▶ [WHAT IS EXPECTED] Give a verbatim copy of the lines below, minus the pictures.
::::
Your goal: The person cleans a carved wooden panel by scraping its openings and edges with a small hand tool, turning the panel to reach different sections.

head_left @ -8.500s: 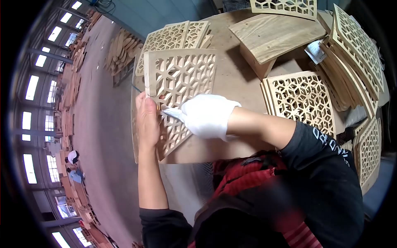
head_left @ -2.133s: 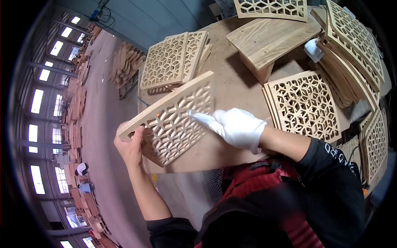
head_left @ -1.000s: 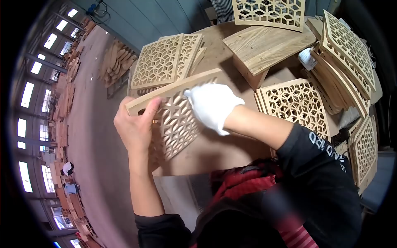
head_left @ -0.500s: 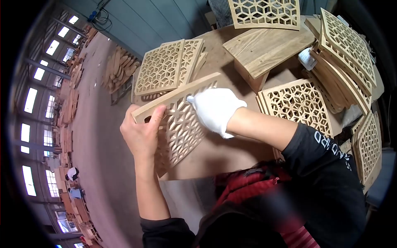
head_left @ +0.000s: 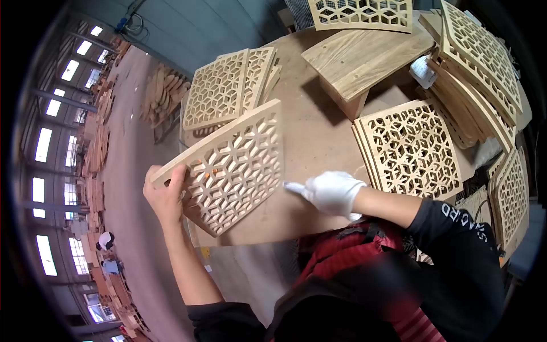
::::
▶ [ANSWER TO THIS EXERCISE]
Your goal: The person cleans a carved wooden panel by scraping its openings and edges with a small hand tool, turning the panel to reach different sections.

head_left @ -8.500s: 
head_left @ -2.133s: 
head_left @ -1.000s: 
head_left @ -0.500s: 
head_left @ +0.000s: 

No more output is needed for this exercise.